’L'hôpital moderne de Lyon’

Date de publication : 09/01/2012

“La construction de cet hôpital a été programmée avant la guerre de 14, car le maire voulait récupérer de la place en centre-ville, mais on considérait également que les hôpitaux existants n’étaient pas assez hygiéniques, à savoir la Charité, l’Antiquaille et l’Hôtel-Dieu, où s’entassaient les patients. L’idée était donc de créer une structure pavillonnaire, pour éviter les contagions, comme la tuberculose. Avec des souterrains permettant de relier ces bâtiments, donc de transporter les patients sans les exposer à l’air libre. Une galerie menait également à la faculté de médecine et à l’Institut médico-légal.
La construction a débuté pendant la Première Guerre mondiale. D’ailleurs, des prisonniers allemands y ont participé. Pour se terminer en 1933, année où on a transféré les activités de la Charité. A l’époque, l’hôpital Lyon Sud existait déjà, pour prendre en charge les “fous” et les “vieillards”. La Croix-Rousse aussi.

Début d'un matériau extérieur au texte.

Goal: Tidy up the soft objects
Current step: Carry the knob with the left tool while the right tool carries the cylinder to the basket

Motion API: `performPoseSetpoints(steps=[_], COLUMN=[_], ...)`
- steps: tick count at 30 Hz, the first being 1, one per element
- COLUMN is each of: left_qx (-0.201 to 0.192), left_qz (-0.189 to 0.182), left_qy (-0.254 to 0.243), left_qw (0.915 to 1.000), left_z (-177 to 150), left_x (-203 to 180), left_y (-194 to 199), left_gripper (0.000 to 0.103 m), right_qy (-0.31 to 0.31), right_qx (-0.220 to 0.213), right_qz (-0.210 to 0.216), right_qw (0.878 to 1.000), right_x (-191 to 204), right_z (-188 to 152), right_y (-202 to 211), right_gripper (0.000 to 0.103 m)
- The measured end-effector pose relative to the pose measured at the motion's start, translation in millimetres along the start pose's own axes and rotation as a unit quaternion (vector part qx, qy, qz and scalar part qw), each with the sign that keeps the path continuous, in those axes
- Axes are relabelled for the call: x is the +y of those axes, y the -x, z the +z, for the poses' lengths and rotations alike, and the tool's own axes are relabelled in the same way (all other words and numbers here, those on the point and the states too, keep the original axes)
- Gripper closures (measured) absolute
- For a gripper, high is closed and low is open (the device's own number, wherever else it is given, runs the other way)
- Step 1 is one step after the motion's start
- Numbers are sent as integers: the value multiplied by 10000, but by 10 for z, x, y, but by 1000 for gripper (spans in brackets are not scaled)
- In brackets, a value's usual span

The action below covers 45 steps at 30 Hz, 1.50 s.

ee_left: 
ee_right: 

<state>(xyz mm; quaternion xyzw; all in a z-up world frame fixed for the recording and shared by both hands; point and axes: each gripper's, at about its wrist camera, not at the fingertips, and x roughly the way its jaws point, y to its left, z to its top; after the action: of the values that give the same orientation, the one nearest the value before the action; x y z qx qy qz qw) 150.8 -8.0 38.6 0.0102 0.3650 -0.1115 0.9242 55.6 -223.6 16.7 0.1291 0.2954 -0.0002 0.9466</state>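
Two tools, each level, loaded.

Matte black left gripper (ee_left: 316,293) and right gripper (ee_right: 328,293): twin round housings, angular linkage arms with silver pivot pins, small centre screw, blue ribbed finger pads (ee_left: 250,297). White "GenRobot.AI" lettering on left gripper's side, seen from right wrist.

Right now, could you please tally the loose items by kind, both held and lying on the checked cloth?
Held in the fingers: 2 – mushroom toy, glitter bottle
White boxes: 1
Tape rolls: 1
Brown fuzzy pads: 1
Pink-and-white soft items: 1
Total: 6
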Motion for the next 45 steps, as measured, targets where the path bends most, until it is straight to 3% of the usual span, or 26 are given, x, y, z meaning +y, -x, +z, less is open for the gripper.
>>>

Mais Edouard Herriot, dessiné par l’architecte Tony Garnier, est très vite devenu l’hôpital moderne de Lyon. Et il a accueilli des grands noms de la médecine lyonnaise. Notamment des chirurgiens exceptionnels. Comme Paul Santy pour la chirurgie thoracique puis cardiaque. Mais aussi Louis Paufique pour l’ophtalmologie, qui attirait des patients du monde entier ! Des premières ont été réalisées dans cet établissement, comme les greffes de Jean-Michel Dubernard. Mais les disciplines médicales ont également été très en vue en France, comme la cardiologie de Roger Froment. Ou encore la néonatalogie moderne. Du fait de la proximité avec la faculté de médecine, Edouard Herriot s’est démarqué aussi par ses recherches fondamentales. Avec des laboratoires implantés dans de nombreux pavillons. Dont la première unité de recherche chirurgicale de France.
Puis avec le développement du pôle Est des HCL, Edouard Herriot a perdu un certain nombre d’activités. Et ce qui avait été son atout, c’est-à-dire sa trentaine de pavillons, est devenu un handicap. Car les plateaux techniques, à savoir les blocs chirurgicaux qui coûtent cher, sont éparpillés. Mais Edouard Herriot reste bien sûr l’hôpital de référence pour les urgences, dont l’orthopédie et la réanimation.”